### PROBLEM DESCRIPTION
For the entries below, the expected answer is the line with "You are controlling", the line with "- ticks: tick", and every line between them, exactly as written, and nothing more.

** DATA SECTION follows **

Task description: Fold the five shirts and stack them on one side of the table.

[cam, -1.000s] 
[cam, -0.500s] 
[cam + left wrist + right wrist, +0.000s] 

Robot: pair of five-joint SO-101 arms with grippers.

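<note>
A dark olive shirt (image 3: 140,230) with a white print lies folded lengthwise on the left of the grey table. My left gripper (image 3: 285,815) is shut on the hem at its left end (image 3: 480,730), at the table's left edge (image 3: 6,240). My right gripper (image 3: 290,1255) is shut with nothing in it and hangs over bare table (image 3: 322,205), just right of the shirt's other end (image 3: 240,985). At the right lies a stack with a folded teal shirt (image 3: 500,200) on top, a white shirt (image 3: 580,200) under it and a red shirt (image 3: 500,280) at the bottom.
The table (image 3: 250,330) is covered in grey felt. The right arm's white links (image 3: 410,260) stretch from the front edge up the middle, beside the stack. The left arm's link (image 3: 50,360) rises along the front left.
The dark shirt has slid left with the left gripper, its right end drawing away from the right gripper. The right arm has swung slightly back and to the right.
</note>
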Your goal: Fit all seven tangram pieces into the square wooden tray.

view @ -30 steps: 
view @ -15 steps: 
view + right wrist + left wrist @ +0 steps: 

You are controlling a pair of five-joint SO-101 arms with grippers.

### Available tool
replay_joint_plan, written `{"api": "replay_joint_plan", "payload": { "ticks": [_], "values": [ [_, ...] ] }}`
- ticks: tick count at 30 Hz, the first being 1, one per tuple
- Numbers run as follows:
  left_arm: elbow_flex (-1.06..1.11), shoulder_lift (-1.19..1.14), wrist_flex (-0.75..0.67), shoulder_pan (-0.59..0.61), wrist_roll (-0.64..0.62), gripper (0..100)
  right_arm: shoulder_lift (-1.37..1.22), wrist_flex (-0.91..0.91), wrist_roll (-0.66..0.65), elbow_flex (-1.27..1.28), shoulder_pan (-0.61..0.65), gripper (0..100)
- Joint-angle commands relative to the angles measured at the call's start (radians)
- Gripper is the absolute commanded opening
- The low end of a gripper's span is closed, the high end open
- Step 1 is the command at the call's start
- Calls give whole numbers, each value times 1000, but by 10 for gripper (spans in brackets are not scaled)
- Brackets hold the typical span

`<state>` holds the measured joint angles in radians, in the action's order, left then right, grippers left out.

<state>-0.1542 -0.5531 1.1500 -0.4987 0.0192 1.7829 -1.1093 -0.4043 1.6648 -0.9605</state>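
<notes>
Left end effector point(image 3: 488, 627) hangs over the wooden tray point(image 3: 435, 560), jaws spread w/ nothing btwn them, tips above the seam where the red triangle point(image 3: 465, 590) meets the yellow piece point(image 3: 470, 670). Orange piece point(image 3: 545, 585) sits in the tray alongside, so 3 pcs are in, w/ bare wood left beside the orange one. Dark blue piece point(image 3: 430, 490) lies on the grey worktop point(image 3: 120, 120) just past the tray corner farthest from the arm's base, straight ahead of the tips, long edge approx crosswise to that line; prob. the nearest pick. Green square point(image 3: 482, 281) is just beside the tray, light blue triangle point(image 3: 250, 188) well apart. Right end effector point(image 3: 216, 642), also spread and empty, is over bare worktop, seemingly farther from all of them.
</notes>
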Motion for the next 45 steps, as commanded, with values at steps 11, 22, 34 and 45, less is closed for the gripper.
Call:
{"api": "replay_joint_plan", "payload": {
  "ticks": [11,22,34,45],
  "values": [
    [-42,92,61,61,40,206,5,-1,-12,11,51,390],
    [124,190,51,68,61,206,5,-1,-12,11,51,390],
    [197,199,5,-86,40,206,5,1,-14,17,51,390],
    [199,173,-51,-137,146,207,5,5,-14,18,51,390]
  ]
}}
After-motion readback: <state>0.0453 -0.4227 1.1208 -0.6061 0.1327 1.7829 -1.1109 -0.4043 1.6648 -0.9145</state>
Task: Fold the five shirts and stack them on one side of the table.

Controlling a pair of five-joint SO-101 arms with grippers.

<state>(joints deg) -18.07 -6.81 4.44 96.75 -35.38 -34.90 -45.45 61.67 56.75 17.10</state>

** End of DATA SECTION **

### YOUR SOLUTION
You are controlling a pair of five-joint SO-101 arms with grippers.

### Available tool
replay_joint_plan, written `{"api": "replay_joint_plan", "payload": { "ticks": [_], "values": [ [_, ...] ] }}`
- ticks: tick count at 30 Hz, the first being 1, one per tuple

The exercise closes with this answer.